IBIO Neuroassembly Lecture Series
Speaker: Prof. Tobias Donner
Title: From Computation to Large-scale Neural Circuitry in Belief Updating
Date and time: Tuesday, 11th of October, 4pm
Venue: Ebbinghaus Room, Leibniz-Institute for Neurobiology (LIN)
*****Please note, this talk is in person only*****
Many decisions under uncertainty entail dynamic belief updating: multiple pieces of evidence informing about the state of the environment are accumulated across time to infer the environmental state, and choose a corresponding action. Traditionally, this process has been conceptualized as a linear and perfect (i.e., without loss) integration of sensory information along purely feedforward sensory-motor pathways. Yet, natural environments can undergo hidden changes in their state, which requires a non-linear accumulation of decision evidence that strikes a tradeoff between stability and flexibility in response to change. How this adaptive computation is implemented in the brain has remained unknown.

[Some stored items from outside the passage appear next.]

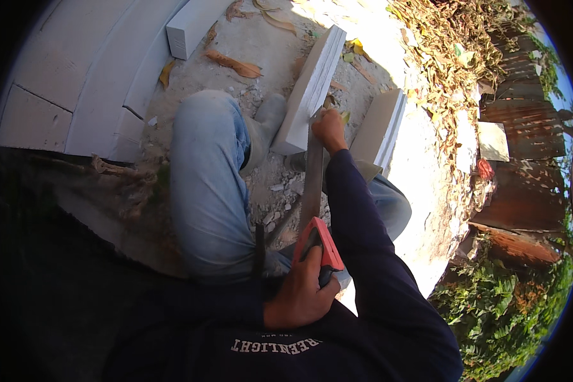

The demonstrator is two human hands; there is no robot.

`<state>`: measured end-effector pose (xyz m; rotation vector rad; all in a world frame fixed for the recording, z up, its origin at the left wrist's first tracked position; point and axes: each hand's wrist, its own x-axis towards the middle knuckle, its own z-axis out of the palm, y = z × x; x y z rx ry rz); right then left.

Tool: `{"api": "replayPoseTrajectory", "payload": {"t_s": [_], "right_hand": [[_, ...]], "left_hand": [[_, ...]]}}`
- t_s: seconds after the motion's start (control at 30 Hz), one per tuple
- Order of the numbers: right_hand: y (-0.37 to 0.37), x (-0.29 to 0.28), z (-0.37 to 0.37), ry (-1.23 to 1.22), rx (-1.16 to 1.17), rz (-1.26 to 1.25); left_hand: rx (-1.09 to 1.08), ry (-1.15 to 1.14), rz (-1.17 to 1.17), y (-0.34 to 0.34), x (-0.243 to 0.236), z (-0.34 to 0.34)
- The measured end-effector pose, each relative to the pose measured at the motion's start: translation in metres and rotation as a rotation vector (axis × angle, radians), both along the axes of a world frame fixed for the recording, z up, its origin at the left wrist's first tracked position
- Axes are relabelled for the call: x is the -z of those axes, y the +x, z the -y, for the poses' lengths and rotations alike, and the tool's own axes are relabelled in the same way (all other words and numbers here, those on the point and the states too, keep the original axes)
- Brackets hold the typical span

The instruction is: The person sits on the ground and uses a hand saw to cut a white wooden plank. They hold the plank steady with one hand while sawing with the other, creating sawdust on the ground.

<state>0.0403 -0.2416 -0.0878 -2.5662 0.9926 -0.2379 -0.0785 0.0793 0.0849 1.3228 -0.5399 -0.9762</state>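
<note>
Harsh sunlight bleaches ground [423, 197] right of centre; lower left near-black shadow; fisheye rim dark, curved.

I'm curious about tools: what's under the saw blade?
Pale rubble shows low down beside the saw blade. Whatever lies directly beneath it is covered, so I can't tell.

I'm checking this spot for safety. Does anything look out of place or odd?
Yes: the bare right hand is at the far end of the saw blade, a seemingly risky place for fingers, while the left hand grips the red handle. Loose rubble also litters the ground between the bent legs.
</note>
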Motion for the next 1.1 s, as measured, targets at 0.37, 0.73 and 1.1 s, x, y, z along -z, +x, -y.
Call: {"api": "replayPoseTrajectory", "payload": {"t_s": [0.37,0.73,1.1], "right_hand": [[0.043,-0.021,0.034,-0.002,-0.019,0.045],[0.070,0.008,0.062,0.039,0.006,0.008],[0.055,-0.003,0.025,-0.056,-0.050,-0.043]], "left_hand": [[-0.033,-0.027,0.189,0.026,0.010,0.012],[-0.014,0.010,0.093,0.061,0.029,0.041],[-0.094,0.033,0.100,0.045,0.011,0.034]]}}
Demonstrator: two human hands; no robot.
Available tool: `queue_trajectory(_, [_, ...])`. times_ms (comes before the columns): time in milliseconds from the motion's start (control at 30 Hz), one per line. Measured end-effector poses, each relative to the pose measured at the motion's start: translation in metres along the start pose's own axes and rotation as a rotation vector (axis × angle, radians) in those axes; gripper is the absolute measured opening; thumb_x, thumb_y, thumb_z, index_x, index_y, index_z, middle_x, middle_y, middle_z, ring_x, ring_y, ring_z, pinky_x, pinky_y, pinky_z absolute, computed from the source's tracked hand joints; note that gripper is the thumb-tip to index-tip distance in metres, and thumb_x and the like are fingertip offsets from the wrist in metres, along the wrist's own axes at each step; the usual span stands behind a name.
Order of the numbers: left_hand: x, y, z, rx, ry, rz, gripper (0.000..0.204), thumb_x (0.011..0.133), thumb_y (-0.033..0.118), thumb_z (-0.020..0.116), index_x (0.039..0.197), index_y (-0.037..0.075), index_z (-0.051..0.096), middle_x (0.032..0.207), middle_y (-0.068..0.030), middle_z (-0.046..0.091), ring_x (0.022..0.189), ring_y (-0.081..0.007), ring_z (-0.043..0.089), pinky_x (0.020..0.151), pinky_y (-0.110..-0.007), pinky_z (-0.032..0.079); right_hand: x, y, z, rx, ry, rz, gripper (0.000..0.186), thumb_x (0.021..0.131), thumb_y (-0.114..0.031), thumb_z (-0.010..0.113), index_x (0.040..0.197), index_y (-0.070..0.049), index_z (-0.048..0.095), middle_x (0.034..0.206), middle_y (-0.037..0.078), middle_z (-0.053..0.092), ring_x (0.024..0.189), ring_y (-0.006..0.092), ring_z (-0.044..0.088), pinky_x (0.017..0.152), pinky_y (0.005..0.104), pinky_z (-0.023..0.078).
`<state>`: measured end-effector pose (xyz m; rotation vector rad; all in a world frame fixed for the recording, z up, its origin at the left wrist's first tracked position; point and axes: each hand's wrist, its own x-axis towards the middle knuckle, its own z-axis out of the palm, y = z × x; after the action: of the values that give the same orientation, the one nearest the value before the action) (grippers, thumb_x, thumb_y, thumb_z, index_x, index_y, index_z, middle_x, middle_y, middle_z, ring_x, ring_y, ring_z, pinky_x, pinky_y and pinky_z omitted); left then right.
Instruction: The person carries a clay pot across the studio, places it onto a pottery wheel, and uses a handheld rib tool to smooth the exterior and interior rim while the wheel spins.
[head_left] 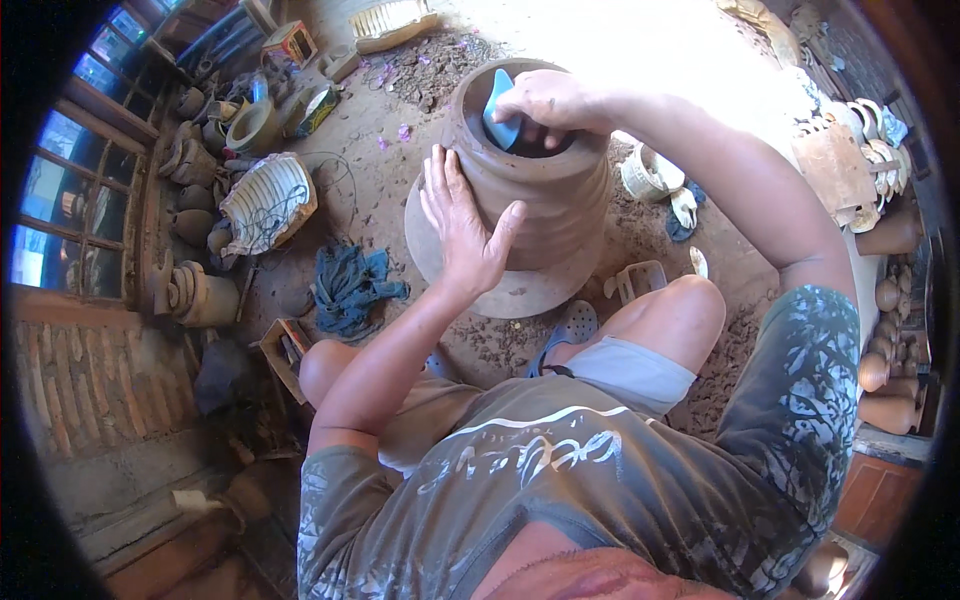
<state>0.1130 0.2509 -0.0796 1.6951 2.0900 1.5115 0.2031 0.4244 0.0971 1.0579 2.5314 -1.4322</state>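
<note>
A large brown clay pot (550, 215) with ridged walls stands upright in front of me on a round flat base (520, 297). My left hand (462, 220) lies against the left side of its outer wall, fingers spread toward the rim. Over the pot's mouth, my right hand (548, 105) grips a light-blue scraper (502, 112) with a curved edge. The scraper sits at the inner left side of the rim, partly inside the opening. Some of the right fingers reach down into the mouth, and the pot's inside is mostly in shadow.
A bunched dark-blue cloth (352, 288) lies left of the pot, near a ribbed pale mould (268, 203). A white tub (650, 174) stands to the right. Clay crumbs (440, 72) litter the floor. Several small pots (885, 375) line the right edge. A window (85, 190) is at the left.
</note>
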Motion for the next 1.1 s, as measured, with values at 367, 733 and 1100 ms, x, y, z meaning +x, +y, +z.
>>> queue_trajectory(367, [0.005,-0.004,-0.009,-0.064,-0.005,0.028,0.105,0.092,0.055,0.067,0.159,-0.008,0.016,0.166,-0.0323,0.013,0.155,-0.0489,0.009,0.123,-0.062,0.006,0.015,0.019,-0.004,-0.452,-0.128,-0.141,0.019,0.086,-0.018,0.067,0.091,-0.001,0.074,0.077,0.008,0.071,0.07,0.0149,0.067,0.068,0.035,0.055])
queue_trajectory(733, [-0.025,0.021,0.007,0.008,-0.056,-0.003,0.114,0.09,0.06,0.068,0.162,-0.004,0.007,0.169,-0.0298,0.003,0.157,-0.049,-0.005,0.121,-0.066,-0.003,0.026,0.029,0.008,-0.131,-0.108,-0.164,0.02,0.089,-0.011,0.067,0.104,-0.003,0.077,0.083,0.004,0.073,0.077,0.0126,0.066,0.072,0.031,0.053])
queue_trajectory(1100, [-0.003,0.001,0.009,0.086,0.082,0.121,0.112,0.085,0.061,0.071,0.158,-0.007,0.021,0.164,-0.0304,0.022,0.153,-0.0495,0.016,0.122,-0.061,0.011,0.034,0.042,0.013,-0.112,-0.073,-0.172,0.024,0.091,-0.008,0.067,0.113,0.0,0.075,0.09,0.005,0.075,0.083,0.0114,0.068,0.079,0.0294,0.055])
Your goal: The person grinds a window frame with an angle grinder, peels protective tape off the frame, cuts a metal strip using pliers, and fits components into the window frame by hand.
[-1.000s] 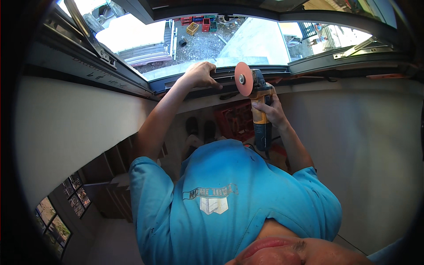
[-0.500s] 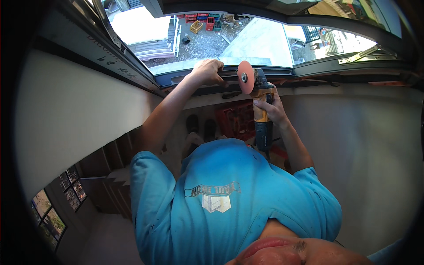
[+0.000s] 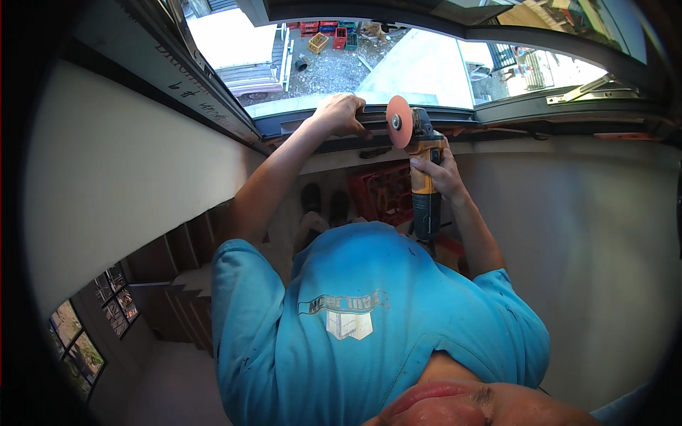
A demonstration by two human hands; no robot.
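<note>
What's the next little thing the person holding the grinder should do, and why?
I'd slide the left hand a bit farther left along the window frame. It's close to the pink disc, whose flat face points that way, and only the right hand holds the grinder. More room would probably be safer.

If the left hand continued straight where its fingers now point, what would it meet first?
Most likely the pink disc of the angle grinder in the right hand. In the picture it is next, rightward from the left hand, though depth is unclear from this single view.
</note>
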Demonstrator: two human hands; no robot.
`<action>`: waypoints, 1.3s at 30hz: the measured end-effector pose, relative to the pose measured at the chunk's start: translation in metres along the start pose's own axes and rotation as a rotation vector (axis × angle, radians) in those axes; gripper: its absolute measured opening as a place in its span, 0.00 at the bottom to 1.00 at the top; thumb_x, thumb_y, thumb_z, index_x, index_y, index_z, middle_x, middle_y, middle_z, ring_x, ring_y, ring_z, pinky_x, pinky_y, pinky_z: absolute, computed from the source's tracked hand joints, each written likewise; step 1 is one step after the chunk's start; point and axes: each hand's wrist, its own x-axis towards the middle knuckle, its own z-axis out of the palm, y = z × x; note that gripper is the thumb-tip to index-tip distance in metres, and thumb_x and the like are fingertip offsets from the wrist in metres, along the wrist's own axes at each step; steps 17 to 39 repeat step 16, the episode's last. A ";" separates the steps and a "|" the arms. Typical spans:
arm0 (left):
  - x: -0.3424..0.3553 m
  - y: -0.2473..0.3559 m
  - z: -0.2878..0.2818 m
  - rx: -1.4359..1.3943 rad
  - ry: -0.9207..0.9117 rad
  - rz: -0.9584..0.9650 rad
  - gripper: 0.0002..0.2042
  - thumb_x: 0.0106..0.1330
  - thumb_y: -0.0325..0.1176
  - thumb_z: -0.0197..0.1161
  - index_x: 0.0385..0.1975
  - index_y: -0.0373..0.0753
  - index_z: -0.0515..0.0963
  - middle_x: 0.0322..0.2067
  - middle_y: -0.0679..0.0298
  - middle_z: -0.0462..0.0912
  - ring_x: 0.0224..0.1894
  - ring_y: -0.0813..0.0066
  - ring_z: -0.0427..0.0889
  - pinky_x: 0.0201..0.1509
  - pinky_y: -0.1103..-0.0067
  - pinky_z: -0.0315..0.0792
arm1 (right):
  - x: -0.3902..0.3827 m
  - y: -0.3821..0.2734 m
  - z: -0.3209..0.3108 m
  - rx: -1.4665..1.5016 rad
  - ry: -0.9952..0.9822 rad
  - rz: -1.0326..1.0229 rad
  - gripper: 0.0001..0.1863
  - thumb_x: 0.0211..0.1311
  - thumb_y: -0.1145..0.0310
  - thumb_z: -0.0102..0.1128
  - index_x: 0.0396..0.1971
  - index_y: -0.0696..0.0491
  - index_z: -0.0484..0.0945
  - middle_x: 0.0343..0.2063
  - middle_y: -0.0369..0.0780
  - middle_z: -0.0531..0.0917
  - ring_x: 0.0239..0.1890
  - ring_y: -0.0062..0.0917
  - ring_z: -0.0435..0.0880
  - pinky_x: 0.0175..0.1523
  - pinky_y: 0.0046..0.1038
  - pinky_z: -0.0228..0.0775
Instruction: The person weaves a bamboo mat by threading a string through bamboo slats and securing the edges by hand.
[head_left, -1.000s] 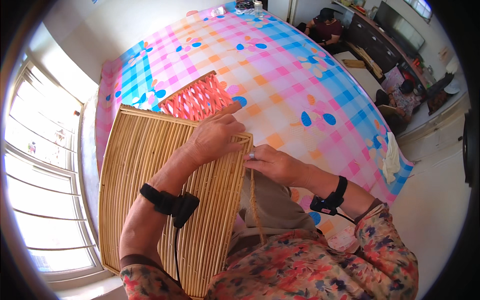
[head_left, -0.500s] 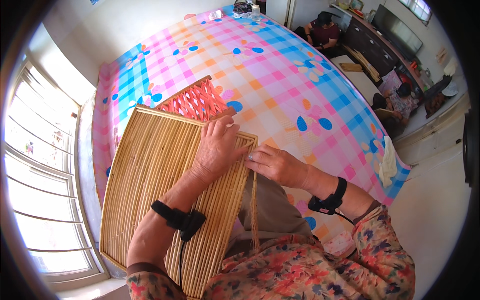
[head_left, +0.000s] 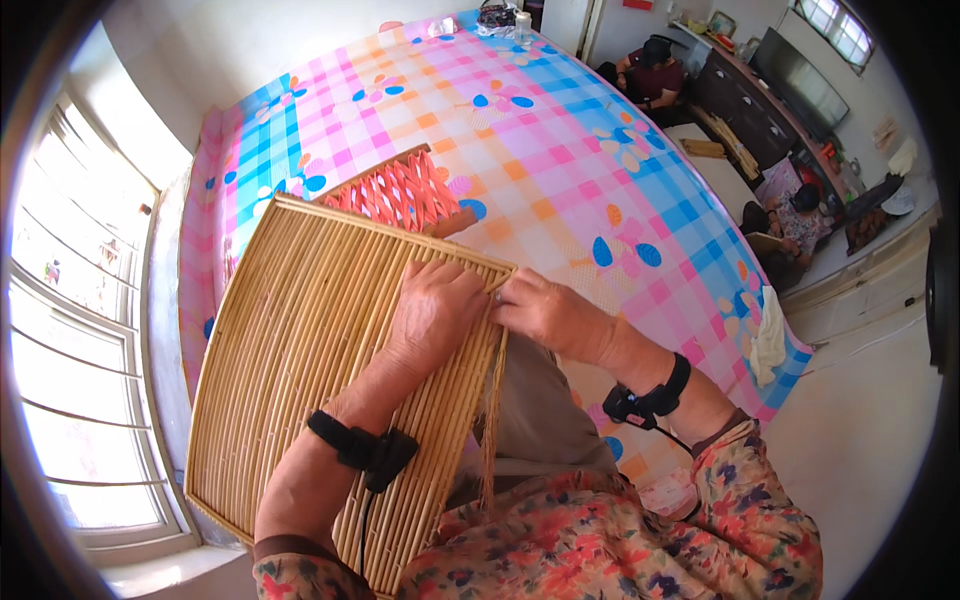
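A large flat panel of yellow reed stalks, bound side by side with a plaited rim, leans across my lap. My left hand lies on its face near the upper right corner, fingers curled and thumb turned toward that corner. At the corner itself, my right hand pinches the rim, its fingertips partly hidden against the reeds. From below the fingers a thin bundle of straw strands hangs along the panel's right edge. Just beyond the top edge sits a wooden frame laced with red strips, partly covered by the panel.
A checked, flowered sheet spreads over the broad surface before me. A white cloth lies at its right edge; a jar stands at the far end. A barred window is on the left. Two people sit at the far right by a dark cabinet.
My left fingers have come back from over the top edge onto the panel's face. The panel has shifted slightly left, and the hanging strands have swung left. My right hand stays at the corner.
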 end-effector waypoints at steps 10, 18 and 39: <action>0.001 -0.010 -0.003 -0.122 -0.096 -0.029 0.04 0.55 0.30 0.63 0.28 0.39 0.77 0.30 0.60 0.79 0.39 0.58 0.77 0.48 0.67 0.67 | 0.016 0.005 -0.008 0.132 -0.122 -0.011 0.08 0.50 0.74 0.56 0.33 0.55 0.78 0.35 0.39 0.76 0.44 0.34 0.75 0.49 0.30 0.73; -0.003 -0.004 -0.003 -0.109 -0.028 0.036 0.05 0.56 0.32 0.62 0.25 0.39 0.76 0.29 0.59 0.78 0.38 0.59 0.77 0.45 0.66 0.67 | 0.019 0.016 -0.010 0.247 -0.156 -0.017 0.11 0.50 0.72 0.61 0.37 0.52 0.79 0.35 0.39 0.77 0.44 0.35 0.74 0.53 0.29 0.69; -0.003 -0.004 -0.003 -0.109 -0.028 0.036 0.05 0.56 0.32 0.62 0.25 0.39 0.76 0.29 0.59 0.78 0.38 0.59 0.77 0.45 0.66 0.67 | 0.019 0.016 -0.010 0.247 -0.156 -0.017 0.11 0.50 0.72 0.61 0.37 0.52 0.79 0.35 0.39 0.77 0.44 0.35 0.74 0.53 0.29 0.69</action>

In this talk, I will present an approach that my laboratory has developed to identify evidence accumulation signatures in human behavior and neural population activity (measured with magnetoencephalography, MEG), across a large number of cortical areas. Applying this approach to data recorded during visual evidence accumulation tasks with change-points, we find that behavior and neural activity in frontal and parietal regions involved in motor planning exhibit hallmarks signatures of adaptive evidence accumulation. The same signatures of adaptive behavior and neural activity emerge naturally from simulations of a biophysically detailed model of a recunent cortical microcircuit. The MEG data further show that decision dynamics in parietal and frontal cortex are mirrored by a selective modulation of the state of early visual cortex. This state modulation is (i) specifically expressed in the alpha frequency-band, (ii) consistent with feedback of evolving belief states from frontal cortex, (iii) dependent on the environmental volatility, and (iv) amplified by pupil-linked arousal responses during evidence accumulation. Our findings link normative decision computations to recurrent cortical circuit dynamics and highlight the adaptive nature of decision-related feedback processing in the brain.